» **What is needed**: Lines with the word "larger" are the ones wanted. Copy each of them from the entries below.

Collected data entries
※ ※ ※

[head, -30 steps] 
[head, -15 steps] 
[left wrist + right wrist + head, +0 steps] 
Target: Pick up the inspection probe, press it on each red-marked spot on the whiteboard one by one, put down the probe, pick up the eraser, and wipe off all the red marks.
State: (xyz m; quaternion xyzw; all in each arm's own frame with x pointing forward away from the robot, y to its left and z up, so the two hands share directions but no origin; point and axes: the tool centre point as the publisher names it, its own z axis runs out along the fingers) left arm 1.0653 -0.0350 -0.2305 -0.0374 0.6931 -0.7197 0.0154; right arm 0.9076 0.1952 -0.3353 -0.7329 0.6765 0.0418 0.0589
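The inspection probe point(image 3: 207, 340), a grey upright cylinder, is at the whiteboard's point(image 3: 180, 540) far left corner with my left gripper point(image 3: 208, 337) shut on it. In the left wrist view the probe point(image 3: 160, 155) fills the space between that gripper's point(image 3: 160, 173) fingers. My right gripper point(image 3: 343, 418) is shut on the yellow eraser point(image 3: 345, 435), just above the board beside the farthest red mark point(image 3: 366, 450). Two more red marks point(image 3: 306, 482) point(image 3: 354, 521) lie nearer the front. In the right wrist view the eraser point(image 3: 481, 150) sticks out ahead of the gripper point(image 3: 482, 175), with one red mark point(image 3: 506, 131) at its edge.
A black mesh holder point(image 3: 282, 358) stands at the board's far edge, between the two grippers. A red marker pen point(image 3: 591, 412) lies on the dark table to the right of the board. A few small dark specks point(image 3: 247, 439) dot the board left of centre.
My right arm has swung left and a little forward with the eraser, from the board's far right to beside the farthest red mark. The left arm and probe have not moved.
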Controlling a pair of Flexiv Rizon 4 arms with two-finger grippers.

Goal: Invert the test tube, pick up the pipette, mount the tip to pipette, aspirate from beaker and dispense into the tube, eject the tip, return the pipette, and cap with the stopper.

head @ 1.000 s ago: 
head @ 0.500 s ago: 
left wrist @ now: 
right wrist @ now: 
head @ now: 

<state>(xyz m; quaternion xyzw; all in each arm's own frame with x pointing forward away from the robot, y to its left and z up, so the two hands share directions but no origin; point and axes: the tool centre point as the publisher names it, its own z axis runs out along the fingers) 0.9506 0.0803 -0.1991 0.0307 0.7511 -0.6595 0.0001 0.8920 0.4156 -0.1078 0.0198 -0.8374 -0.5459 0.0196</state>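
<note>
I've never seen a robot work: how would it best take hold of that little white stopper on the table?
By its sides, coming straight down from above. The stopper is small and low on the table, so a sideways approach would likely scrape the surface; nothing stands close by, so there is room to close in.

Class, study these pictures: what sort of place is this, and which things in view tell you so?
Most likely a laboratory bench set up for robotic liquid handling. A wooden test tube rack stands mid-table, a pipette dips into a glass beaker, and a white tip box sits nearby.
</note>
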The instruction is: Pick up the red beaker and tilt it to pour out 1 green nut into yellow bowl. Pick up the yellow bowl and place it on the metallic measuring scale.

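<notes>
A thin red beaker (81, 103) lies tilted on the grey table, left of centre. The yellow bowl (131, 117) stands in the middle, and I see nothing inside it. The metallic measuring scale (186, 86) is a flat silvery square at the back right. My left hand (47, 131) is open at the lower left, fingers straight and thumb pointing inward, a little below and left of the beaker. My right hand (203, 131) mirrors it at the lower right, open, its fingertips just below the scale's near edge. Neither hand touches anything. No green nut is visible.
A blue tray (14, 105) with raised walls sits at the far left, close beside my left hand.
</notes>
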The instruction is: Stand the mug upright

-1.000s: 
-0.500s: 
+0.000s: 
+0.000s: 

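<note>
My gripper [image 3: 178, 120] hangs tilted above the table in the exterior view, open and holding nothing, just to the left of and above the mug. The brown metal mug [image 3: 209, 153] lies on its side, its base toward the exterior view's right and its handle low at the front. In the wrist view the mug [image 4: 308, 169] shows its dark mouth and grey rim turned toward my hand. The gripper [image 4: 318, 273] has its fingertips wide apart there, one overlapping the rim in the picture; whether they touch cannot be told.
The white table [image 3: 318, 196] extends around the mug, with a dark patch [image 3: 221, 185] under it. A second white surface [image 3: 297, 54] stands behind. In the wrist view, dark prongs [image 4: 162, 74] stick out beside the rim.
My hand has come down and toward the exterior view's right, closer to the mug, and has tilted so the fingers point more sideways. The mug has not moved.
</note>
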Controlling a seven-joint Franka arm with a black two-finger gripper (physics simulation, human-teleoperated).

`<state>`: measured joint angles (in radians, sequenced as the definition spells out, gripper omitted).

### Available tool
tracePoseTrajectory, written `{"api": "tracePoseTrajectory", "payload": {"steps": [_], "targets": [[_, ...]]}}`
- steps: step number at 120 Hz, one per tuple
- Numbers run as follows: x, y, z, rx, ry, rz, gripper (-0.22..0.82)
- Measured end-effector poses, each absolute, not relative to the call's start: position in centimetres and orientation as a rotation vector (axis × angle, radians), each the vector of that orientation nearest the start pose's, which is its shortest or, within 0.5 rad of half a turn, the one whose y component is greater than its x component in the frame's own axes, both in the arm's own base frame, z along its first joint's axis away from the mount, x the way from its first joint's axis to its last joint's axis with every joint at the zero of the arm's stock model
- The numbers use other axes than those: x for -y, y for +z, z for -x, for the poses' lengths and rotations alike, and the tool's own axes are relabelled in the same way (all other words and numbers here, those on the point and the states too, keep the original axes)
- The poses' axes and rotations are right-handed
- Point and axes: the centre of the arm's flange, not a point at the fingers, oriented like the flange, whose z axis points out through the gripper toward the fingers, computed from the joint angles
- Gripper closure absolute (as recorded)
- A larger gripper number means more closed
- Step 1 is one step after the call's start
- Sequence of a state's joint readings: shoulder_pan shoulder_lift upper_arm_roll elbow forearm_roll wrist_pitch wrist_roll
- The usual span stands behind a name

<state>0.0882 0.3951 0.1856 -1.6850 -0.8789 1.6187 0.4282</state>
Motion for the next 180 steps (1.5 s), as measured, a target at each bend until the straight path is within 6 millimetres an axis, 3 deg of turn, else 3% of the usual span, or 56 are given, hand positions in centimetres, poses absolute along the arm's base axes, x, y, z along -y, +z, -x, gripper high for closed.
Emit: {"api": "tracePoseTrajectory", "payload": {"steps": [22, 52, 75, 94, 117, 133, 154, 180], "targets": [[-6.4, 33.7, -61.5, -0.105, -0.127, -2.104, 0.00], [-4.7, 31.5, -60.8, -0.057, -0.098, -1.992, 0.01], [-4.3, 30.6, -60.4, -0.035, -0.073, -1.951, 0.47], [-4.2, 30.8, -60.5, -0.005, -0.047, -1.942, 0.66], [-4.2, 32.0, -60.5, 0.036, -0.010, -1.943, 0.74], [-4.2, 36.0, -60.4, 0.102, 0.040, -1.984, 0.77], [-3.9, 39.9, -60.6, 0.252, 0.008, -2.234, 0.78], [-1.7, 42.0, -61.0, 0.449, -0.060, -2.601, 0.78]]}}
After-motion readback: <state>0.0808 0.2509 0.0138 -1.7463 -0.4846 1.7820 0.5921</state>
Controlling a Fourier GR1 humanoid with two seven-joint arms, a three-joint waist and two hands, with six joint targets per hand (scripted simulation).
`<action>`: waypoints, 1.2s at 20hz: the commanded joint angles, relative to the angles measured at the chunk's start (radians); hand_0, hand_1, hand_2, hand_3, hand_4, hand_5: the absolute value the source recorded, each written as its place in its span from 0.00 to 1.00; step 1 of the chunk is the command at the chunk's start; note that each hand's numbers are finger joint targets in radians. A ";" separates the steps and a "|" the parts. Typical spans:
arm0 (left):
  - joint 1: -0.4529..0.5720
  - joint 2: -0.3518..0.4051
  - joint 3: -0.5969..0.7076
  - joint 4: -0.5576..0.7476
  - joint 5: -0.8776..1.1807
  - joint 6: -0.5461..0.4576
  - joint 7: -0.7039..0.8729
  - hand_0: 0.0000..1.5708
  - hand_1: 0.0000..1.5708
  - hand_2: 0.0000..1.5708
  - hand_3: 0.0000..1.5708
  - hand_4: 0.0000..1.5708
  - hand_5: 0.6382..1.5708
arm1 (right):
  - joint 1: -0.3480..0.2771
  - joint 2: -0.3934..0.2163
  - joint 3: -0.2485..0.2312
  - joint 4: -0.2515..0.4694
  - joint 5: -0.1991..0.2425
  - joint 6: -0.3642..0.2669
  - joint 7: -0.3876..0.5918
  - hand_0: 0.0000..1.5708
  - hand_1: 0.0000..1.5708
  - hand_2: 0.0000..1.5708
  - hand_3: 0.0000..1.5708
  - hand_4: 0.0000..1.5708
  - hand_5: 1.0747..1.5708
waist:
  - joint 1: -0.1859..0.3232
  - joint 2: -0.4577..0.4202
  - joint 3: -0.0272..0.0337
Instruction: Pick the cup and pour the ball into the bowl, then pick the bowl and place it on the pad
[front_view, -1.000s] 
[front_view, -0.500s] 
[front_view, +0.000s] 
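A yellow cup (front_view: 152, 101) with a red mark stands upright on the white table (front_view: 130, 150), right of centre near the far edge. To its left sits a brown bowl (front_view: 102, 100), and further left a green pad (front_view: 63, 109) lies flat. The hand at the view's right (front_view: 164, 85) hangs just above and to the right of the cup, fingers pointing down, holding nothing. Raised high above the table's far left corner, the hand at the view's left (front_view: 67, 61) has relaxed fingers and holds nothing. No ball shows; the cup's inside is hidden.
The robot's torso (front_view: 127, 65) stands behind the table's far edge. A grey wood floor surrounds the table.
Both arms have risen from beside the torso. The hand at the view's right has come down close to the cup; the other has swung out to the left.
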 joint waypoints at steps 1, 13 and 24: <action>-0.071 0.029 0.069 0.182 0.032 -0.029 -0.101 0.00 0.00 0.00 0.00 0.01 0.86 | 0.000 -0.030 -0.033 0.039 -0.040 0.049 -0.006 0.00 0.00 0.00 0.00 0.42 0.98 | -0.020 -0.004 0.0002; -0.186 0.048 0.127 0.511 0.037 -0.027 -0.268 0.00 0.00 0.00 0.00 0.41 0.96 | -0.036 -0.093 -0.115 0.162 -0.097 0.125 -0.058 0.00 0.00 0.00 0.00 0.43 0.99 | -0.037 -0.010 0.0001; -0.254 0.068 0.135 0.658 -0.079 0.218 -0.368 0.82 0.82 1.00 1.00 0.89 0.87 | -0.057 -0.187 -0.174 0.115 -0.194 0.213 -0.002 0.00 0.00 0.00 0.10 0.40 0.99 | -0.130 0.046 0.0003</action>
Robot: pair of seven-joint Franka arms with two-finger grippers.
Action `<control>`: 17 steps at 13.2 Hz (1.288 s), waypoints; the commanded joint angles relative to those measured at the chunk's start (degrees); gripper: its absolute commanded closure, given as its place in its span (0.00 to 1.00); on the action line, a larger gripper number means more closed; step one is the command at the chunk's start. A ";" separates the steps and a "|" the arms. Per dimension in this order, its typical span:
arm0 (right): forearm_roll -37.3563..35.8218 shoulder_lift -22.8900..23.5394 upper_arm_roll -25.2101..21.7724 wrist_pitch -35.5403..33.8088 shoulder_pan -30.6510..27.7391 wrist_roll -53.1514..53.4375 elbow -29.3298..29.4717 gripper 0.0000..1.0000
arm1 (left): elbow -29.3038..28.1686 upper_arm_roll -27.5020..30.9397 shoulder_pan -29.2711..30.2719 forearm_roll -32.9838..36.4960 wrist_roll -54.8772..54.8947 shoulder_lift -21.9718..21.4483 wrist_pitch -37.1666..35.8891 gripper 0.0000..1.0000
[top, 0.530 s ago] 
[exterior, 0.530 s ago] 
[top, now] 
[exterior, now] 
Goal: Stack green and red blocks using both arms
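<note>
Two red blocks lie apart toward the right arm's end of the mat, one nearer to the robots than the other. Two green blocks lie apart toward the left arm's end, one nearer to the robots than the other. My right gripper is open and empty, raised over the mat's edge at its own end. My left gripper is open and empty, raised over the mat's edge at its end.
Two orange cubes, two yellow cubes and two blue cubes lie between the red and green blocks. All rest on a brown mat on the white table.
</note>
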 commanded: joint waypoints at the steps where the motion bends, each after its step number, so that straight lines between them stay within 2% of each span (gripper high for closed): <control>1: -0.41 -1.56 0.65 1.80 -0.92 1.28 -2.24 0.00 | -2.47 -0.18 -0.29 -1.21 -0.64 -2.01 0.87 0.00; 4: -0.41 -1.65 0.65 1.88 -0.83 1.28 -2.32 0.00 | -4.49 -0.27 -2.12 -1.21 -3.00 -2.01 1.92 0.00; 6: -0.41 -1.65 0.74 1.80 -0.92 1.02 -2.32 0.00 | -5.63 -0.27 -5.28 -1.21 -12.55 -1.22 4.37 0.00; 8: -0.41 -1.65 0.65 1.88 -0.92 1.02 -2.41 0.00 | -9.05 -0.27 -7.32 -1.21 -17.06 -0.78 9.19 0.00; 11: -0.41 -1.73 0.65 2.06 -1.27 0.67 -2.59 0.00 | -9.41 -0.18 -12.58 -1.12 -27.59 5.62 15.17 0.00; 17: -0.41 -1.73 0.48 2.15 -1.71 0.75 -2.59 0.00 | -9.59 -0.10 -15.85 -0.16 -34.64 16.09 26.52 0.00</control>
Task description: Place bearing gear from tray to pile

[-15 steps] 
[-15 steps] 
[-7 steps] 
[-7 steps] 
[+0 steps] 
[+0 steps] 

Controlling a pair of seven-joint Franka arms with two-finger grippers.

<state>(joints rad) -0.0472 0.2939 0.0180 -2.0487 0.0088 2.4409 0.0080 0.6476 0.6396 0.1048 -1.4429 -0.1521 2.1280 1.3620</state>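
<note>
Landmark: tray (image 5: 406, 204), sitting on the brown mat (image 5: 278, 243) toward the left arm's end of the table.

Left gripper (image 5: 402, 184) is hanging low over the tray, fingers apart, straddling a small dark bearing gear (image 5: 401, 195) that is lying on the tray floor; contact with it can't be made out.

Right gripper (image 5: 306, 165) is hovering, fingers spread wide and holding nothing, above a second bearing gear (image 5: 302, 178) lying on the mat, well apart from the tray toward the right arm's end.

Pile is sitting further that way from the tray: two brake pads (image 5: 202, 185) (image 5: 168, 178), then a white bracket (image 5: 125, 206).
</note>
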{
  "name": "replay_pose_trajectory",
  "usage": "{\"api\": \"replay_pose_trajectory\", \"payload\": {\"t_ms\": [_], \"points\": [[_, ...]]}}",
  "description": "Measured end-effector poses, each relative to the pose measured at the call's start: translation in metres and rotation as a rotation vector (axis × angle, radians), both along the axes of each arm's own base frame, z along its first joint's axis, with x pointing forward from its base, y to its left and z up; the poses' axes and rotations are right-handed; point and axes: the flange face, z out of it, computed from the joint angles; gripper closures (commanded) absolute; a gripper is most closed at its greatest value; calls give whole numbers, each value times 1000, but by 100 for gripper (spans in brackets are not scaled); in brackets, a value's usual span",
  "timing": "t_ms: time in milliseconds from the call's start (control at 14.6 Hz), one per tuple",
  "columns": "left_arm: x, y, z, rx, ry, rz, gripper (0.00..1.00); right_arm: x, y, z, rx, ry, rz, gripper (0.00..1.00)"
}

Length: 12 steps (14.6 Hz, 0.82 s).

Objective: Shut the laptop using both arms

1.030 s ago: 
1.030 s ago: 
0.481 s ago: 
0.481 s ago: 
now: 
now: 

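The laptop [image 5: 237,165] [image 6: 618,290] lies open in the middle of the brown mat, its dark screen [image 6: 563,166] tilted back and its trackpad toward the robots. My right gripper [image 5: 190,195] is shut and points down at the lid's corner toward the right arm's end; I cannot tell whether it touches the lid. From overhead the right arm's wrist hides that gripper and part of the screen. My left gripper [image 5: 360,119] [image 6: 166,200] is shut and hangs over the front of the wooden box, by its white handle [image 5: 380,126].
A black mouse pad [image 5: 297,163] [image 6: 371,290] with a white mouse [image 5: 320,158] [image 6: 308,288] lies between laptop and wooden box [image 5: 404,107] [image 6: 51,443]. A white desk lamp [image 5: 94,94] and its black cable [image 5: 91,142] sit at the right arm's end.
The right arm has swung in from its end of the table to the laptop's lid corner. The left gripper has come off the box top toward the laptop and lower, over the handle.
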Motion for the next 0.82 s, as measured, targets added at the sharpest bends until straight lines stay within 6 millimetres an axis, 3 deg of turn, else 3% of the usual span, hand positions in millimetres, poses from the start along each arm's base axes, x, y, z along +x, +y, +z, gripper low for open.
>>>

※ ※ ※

» **Output of the task**:
- A larger gripper number means more closed
Action `<control>`: 17 steps at 13.2 Hz (1.288 s), waypoints; the commanded joint angles relative to those measured at the chunk's start (degrees); gripper: its absolute commanded closure, given as its place in its span (0.00 to 1.00); on the action line, a larger gripper number means more closed; step one is the command at the chunk's start. A ";" separates the steps and a "|" the arms. Per dimension in this order, its typical span:

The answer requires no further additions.